Publiée en 2006 chez Futuropolis, cette bande dessinée s'inscrit dans la continuité de « Vitesse Moderne » par son absurdité, son onirisme et sa mise en avant de femmes à fort caractère. J'ai très souvent eu le sentiment en lisant Blutch qu'il les aimait et les admirait, mais qu'elles lui semblaient inaccessibles et incompréhensibles. Dans « Le Petit Christian » on comprend que les belles femmes des séries télévisées qui ont marqué son enfance (Farrah Fawcett par exemple, qui a probablement été utilisée pour prénommer la jeune allumeuse) ne lui appartiendraient jamais et qu'elles seraient une potentielle source de frustration pour lui dans le futur. On retrouve cet aspect dans « La volupté », mais poussé à l'extrême. Le caillou, ici objet à symbolique sexuelle, est associé à un fétichisme bizarre et surréaliste qui m'a fait penser aux nouvelles de Bataille. Chez ce dernier, les oeufs dans « Histoire de l'œil » avaient une connotation sexuelle étrange qui me dépassait complètement. De la même manière, Séverine se faufile dans la forêt jusqu'à un arbre dont elle extrait la sève abondante pour se mélanger avec. Il s'agit aussi d'une paraphilie, mais encore plus obscène et bizarre que le caillou qui est de nature plus comique. Le caractère irrationnel de leurs pratiques érotiques permet à Blutch de matérialiser son incompréhension du sexe opposé.

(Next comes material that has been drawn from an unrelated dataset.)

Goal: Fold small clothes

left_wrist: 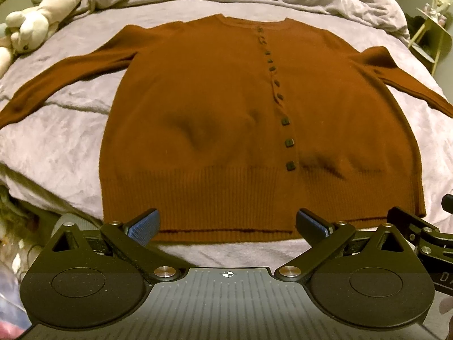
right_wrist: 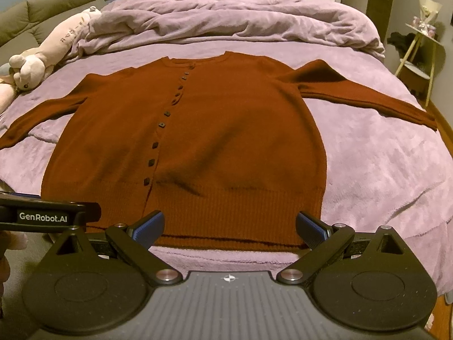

Le dessin aux crayons rouge et noir permet à Blutch de conserver la vivacité de l'esquisse. Il est dynamique, plein de mouvement. Les personnages sont parfois grotesques, les hommes en particulier. Les femmes sont à l'inverse toujours belles et élancées, comme pour accentuer le fossé entre eux. Blutch continue à prendre des libertés avec ce médium: l'absence de cases est notable, le choix d'un crayonné en esquisse aussi. Mais la lisibilité n'est pourtant jamais sacrifiée, il maîtrise l'histoire et son séquencement narratif malgré ces choix techniques. Les centaines de pages du recueil se lisent vite, des chapitres qui se concentrent sur un personnage particulier fragmentent et rythment le récit. Mais pour autant je ne considère pas cet opus comme un chef-d'œuvre qui pourrait égaler « Vitesse Moderne » ou « Péplum ». L'abstraction et le symbolisme de l'œuvre m'échappe. Le mystère de cette œuvre toujours très marquée par le cinéma n'est pas sans rappeler les œuvres de Lynch, où des artéfacts incongrus ou étranges s'immiscent dans l'histoire (la boite bleue de « Mulholland Drive » par exemple). On retrouvera aussi plus tard la figure du singe comme symbole sexuel dans « Pour en finir avec le cinéma ». Je ne pense pas avoir complètement compris cette bande dessinée et les obsessions personnelles de son auteur. Le propos reste mystérieux, il est difficile de savoir si Blutch laisse libre cours à son imagination avec un style libre qui ressemblerait à de l'écriture automatique, ou s'il a un discours de fond. Mes limites intellectuelles m'amènent à croire qu'il s'agit un peu de tout cela, les quelques remarques que je peux relever allant dans ce sens. Il y a chez lui une érudition, une culture très pointue qui me laissent pourtant penser que rien n'a été laissé au hasard. Je reste néanmoins admiratif de son audace et de ses prises de risques. Et même si je crois que cette bande dessinée ne me restera pas en mémoire, elle est bien au-dessus de toutes les productions indépendantes que j'ai pu lire ces dernières années.